Last Wednesday afternoon, as I was getting ready to speak to a group of HR professionals in the Seattle area, I understood this quote in a new way. Invited there to share my experience and to inspire new kinds of thinking about leadership, learning and change, and just moments away from starting, I noticed a tremendous energy welling up in me. Part nervousness, part exhilaration, part confidence, part humility, it was an energy that could not and would not be ignored. I recognized it is a step towards the future I am creating with every new action that takes me toward the edge rather than back to the middle.
Dewitt Jones is a photographer, long with National Geographic magazine. When I heard him use this quote in the context of human achievement he was drawing on his experience of watching eagles ride the updraft of wind that races up the face of a cliff. If the eagle doesn’t position itself far enough out over the cliff it can’t take advantage of the upward current and reach heights where it can really soar. Now, I don’t need to remind you that eagles have specific physical advantages that make hanging out on cliff edges a little less risky for them. Namely, they can fly.
Eagles soar because that’s what they are built for. Their purpose in life is to get up nice and high so they can spot and hunt the food they need to feed themselves and their families. I also bet that they really like flying. How could you not? That said, it’s hard to imagine them having doubt or fear about the whole enterprise. I’m guessing you wouldn’t overhear things like: “Geez, Tom, this is awfully high!” or “Hey, uh, tell me again why we have to jump off this rock?” They do it because that’s all they know.

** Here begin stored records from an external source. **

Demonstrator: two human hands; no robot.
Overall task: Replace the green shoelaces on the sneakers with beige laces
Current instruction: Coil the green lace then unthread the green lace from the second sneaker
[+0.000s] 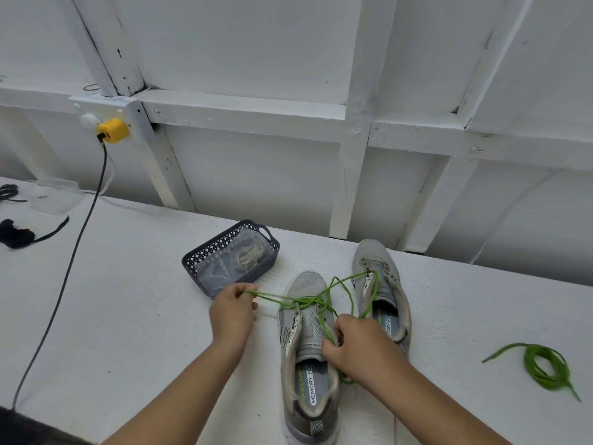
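Note:
Two grey sneakers stand side by side on the white table, toes away from me: the left sneaker (305, 358) nearer, the right sneaker (382, 284) farther. A green lace (330, 293) runs through the lower eyelets of the left sneaker and loops over the right one. My left hand (232, 311) pinches one end of it, pulled out to the left. My right hand (359, 348) grips the other part over the left sneaker's tongue. A second green lace (545, 367) lies coiled on the table at the right. Beige laces (248, 256) sit in a clear bag inside a dark basket (195, 268).
A black cable (73, 252) runs from a yellow plug (112, 130) on the wall frame down across the table at the left. Dark cord bundles (16, 234) lie at the far left. A white framed wall (353, 155) stands right behind the table.

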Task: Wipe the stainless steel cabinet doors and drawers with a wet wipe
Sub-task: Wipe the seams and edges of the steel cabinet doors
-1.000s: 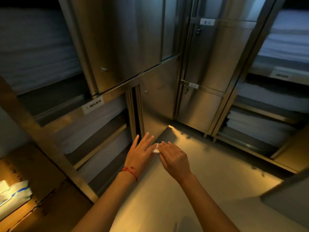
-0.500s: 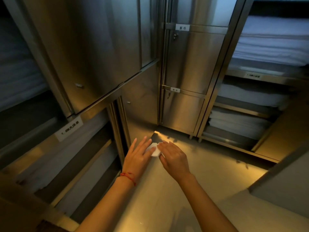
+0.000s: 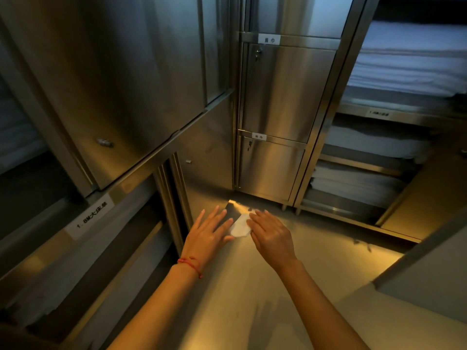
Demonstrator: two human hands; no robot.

As for me, land dweller that I am, I know too much other stuff. I know that I can fall, that the ground is unforgiving and that when I hit it hard I remember it for a very long time. The thing is, most of that is fantasy. It’s a clever game of make-believe. Sure, I’ve failed and fallen but really not that often and always, always, it has been a powerful teacher at exactly the right time. More often, when I’ve moved toward the edge of experience I’ve flown just fine, even soared a time or two. And, yet, these are the moments I so easily forget when faced with another edge, another chance to fly.
Last week, I flew again. And, this time I will not forget it. I owe it to myself to turn the learning into knowledge and the knowledge into motivation for yet another chance to leap into the unknown and ride with humility on all that is there to hold me up.